Es sollte bis hierher deutlich geworden sein, dass unser emotionales Gehirn entscheidenden Einfluss auf unsere Gesundheit und unser Wohlbefinden hat. Es im positiven Sinn aktiv zu gestalten, setzt auch beim Körper an. Da können wir alle bereits viel tun – über gesunde Ernährung, ausreichend Bewegung etc. Auch die verschiedenen Formen regelmäßiger mentaler Entspannung, von autogenem Training bis hin zu Meditationsformen, können dabei unterstützen.
Wichtig ist ein zentraler Gedanke: Wenn wir uns nicht mehr in der Lage sehen, unser Leben im Griff zu behalten, verliert es sehr schnell seinen Sinn. Und hier zeigt sich auch eine der Lockdown-Problematiken. Für die verschiedenen rationalen Herausforderungen sind wir nur gut gerüstet, wenn wir ein stabiles, widerstandsfähiges Erleben haben. Zumindest aktiv daran arbeiten. Sonst kann es sein, dass wir driften, uns nur getrieben fühlen, erschöpft sind und psychische und körperliche Symptome entwickeln.

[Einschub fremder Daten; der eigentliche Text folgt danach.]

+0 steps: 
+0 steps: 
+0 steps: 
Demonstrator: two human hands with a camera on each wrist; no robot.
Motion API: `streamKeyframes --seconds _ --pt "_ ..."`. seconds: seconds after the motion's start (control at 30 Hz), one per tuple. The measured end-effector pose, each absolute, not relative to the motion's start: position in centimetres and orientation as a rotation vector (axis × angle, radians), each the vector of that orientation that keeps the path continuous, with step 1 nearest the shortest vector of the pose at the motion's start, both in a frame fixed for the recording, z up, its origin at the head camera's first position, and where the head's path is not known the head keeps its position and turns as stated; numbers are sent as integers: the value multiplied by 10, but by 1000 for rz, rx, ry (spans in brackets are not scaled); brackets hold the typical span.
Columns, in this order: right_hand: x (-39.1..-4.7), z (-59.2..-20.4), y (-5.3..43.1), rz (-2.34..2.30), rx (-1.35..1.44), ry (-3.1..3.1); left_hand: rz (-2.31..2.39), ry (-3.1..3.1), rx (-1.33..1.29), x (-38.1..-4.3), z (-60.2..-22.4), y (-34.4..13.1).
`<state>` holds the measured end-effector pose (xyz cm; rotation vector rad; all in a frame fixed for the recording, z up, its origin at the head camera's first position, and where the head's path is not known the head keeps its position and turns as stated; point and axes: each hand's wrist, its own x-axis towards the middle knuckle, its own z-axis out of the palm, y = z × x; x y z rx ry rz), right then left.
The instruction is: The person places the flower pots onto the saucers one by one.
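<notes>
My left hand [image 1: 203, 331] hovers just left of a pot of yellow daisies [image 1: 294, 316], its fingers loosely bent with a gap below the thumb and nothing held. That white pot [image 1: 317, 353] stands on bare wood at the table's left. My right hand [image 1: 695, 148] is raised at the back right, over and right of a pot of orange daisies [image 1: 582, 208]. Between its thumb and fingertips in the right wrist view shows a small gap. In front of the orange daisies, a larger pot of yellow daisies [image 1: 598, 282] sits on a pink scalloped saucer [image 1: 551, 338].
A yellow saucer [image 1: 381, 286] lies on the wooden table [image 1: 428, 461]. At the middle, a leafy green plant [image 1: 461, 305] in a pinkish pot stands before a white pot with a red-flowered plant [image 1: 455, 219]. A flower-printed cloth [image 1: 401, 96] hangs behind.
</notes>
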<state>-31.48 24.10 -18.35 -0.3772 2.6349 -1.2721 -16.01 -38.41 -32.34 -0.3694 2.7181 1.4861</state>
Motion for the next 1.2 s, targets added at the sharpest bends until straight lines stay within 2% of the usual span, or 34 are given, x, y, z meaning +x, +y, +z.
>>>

Chiropraktor:innen geben in ihrer Arbeit über den Körper – in der Regel über die Wirbelsäule – Impulse an das Nervensystem. Die mechanische Beseitigung von Fehlstellungen ist dabei ein kleiner, aber wichtiger Teil, da die so aufgespürten Störungen auf den nervalen Informationswegen beseitigt werden. Ziel ist die anhaltende und dauerhafte Verstärkung der neuronalen Netzwerke, um die Widerstandskraft gegen Stressoren zu befördern.
1 ‘Rein, G., R. McCraty, et al. (1995), ‘Effects of positive and negative emotions on salivary IgA’, Journal for the Advancement of Medicine, Bd. 8 (2), S. 87?105.’